Action item: Search the entries below. Return every line that has "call" in it.

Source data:

# # # # # # #

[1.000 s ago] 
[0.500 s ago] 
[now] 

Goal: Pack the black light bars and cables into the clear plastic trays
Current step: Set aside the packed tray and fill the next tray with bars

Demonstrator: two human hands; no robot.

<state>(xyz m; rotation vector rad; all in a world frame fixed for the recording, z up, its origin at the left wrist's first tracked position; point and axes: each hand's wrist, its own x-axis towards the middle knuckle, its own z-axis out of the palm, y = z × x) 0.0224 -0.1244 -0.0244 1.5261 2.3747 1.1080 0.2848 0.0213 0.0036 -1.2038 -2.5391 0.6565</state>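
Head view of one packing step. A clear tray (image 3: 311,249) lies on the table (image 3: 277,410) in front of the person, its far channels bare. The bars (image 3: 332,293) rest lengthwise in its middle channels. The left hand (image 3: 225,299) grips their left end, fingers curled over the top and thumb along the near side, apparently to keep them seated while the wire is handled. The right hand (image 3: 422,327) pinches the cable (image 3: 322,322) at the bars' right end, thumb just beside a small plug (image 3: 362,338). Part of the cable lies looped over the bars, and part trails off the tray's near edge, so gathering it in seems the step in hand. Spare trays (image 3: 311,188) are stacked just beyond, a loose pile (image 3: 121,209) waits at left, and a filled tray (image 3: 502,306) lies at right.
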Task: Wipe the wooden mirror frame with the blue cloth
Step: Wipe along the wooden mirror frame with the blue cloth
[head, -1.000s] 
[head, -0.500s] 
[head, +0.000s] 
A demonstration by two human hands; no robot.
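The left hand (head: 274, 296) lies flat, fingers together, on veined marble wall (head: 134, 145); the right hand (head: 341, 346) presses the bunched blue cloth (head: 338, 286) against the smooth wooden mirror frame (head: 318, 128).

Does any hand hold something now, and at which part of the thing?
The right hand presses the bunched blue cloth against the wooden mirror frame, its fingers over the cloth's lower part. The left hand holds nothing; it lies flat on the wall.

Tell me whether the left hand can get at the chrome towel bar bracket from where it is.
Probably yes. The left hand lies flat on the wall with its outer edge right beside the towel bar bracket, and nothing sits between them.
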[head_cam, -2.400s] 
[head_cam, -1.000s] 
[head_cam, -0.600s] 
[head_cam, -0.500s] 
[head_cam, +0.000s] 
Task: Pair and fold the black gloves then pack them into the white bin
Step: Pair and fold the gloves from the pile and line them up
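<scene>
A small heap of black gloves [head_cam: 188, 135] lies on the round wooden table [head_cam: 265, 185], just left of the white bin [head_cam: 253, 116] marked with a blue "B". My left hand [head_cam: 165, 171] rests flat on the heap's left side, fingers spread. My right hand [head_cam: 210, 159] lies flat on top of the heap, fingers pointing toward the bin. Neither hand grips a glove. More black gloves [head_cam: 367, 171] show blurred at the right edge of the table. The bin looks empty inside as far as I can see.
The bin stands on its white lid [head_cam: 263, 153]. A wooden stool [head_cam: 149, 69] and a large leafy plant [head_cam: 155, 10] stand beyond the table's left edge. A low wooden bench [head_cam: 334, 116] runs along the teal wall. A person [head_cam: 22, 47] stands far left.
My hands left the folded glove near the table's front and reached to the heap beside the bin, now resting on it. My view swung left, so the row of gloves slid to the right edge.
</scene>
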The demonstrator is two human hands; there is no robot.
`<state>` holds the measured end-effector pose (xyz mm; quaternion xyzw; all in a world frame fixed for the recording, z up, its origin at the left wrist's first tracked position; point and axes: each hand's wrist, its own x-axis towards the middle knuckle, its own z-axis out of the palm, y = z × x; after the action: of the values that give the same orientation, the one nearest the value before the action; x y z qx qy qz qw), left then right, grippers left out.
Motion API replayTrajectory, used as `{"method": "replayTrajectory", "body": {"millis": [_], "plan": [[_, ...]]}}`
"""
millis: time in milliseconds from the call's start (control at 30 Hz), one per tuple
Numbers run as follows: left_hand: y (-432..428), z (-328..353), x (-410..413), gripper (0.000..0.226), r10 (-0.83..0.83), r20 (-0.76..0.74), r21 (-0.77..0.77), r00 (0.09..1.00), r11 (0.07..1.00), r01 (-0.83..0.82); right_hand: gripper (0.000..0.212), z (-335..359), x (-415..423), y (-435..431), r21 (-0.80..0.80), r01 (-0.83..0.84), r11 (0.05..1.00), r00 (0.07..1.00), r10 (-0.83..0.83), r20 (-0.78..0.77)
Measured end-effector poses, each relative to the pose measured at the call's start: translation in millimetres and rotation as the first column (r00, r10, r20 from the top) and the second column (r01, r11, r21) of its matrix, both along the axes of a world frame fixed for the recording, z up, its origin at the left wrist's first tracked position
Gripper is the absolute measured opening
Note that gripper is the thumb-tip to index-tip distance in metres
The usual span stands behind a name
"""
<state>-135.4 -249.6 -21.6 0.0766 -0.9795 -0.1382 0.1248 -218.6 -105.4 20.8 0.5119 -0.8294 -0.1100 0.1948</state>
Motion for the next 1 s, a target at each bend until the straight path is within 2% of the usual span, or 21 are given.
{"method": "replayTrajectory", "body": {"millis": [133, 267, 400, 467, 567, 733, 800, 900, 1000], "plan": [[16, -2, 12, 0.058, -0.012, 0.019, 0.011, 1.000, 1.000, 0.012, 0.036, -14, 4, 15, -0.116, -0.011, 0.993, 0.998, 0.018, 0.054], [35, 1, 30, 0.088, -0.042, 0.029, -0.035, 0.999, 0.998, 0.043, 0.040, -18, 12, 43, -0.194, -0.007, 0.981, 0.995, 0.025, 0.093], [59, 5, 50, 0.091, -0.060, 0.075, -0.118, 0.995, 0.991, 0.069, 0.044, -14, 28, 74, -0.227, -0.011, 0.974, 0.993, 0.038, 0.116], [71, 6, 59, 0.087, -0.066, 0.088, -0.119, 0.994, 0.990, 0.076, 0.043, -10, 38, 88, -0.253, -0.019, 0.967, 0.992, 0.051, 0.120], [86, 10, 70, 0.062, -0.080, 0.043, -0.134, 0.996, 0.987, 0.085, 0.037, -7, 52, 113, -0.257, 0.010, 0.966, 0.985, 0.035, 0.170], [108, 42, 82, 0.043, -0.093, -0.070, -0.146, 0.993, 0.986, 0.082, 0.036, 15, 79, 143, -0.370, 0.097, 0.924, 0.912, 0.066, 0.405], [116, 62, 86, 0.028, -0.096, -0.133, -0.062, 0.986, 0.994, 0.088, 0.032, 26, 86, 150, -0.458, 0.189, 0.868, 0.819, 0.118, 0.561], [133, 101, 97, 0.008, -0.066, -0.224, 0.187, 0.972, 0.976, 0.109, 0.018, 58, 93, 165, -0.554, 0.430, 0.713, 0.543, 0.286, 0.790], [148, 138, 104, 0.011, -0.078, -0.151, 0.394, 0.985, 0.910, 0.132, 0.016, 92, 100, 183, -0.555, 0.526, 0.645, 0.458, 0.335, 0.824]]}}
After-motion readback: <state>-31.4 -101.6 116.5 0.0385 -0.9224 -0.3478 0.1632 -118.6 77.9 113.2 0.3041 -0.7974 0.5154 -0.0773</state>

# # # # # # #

Result below:
millis: time in milliseconds from the call's start (control at 30 Hz), one per tuple
Measured end-effector poses, each relative to the pose measured at the call's start: translation in millimetres and rotation as the first column (r00, r10, r20 from the top) and the second column (r01, r11, r21) of its matrix, both along the axes of a world frame fixed for the recording, z up, its origin at the left wrist's first tracked position

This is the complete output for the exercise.